RECORD SET:

+ + + +

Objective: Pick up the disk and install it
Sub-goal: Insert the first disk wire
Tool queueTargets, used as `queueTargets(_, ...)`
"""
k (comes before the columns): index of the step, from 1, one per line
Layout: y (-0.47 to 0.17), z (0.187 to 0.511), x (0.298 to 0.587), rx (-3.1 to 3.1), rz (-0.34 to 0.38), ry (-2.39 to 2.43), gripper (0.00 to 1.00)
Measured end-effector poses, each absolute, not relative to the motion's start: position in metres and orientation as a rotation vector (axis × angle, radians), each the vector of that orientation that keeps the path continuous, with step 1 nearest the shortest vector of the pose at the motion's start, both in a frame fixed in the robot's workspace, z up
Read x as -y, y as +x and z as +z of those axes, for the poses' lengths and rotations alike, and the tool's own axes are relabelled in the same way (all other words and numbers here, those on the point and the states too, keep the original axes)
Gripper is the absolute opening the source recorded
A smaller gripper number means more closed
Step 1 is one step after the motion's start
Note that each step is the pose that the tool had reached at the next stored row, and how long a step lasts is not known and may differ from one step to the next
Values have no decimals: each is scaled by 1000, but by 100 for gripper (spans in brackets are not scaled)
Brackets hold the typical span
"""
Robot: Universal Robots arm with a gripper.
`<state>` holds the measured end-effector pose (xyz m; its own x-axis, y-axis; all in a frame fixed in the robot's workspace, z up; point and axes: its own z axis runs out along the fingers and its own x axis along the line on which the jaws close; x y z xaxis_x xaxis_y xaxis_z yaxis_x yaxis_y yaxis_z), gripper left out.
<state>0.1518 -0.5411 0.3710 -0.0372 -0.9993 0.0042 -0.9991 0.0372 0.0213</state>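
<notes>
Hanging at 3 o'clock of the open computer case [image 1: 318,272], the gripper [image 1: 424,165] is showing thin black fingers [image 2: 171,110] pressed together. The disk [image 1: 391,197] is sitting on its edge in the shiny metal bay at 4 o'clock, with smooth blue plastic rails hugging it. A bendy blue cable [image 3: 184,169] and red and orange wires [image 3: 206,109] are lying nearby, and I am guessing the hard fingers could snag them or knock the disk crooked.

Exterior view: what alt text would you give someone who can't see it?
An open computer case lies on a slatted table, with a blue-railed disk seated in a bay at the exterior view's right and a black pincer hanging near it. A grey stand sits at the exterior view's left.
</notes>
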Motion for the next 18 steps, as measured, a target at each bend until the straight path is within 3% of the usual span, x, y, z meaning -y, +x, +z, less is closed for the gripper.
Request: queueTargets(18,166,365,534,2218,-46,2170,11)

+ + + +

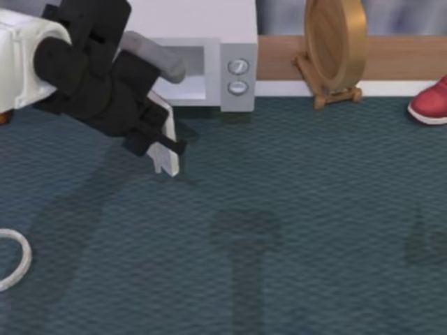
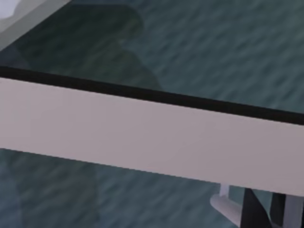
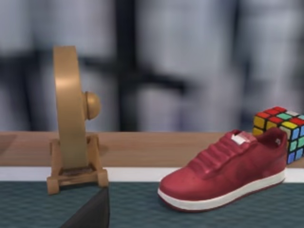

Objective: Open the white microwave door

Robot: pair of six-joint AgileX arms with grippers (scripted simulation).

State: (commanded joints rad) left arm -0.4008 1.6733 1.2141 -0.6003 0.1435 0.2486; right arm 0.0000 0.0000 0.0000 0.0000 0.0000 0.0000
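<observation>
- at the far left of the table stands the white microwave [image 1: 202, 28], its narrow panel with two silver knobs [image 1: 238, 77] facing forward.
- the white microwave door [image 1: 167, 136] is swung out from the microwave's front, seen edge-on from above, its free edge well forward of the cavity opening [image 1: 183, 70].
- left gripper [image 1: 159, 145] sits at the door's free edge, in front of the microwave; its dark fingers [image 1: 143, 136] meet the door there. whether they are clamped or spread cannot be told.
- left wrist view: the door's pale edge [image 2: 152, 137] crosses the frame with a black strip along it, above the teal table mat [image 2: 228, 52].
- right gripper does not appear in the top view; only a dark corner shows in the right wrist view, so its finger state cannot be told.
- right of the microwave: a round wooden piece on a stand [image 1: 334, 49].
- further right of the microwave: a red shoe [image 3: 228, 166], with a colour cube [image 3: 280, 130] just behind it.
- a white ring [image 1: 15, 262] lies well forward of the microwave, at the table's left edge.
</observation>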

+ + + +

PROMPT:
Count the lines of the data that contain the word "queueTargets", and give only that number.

EXERCISE ANSWER:
2